An unexpected, but very helpful, facet of this volume is Jones's willingness to open up about his own experiences and research approaches in tackling the shifting, opaque landscape of online discourses. His behind-the-scenes accounts of tracking down botmasters or uncovering ersatz journalists point to the research skills and assets necessary for scholars who seek to follow his lead: data analysis tools, area knowledge, and language skills to contextualize online discussions, and partnerships with researchers spanning a wide range of disciplines, to consider only a few things. Jones clearly demonstrates that quantitative approaches can go hand-in-hand with broader storytelling about the region, while being quite candid about the emotional toll exacted by extensive immersion in deceptive and often abusive online spaces.

By contrast, the one clear disappointment with this volume is a general lack of data visualization accompanying the text. Jones has generated insightful visualizations of Twitter deception campaigns and other manipulation efforts, including network graphs of Twitter interactions, word clouds of Twitter content, and time-series graphs of anomalous activity. I can only assume this exclusion results from limitations on the part of the publisher. This is unfortunate, as network diagrams have been a crucial tool for summarizing and communicating the structure of online conversations, and even a simple bar or line chart could have helped convey numeric data. If Middle East studies scholarship is to continue making contributions to broader debates about social media and society, it is imperative that publishers of both manuscripts and journal articles incorporate appropriate visuals in online and print formats to reach a wider readership.

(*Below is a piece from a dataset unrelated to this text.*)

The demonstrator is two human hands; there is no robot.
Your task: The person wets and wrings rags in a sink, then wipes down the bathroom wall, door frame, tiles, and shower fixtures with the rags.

In all, Digital Authoritarianism in the Middle East will be a foundational text in understanding how states and citizens in the MENA region engage and organize across evolving media platforms. The rapid evolution of these digital spaces presents both a challenge and considerable opportunity for students of the region to track the richness of online discourses. At the time of writing this review, Elon Musk's unsteady takeover of Twitter stands to accelerate a digital migration to new platforms that may take longer for autocrats to manipulate but that may likewise be harder for researchers to access. Students and scholars at all levels will find this book an insightful, readable, and entertaining access point for this growing field of study.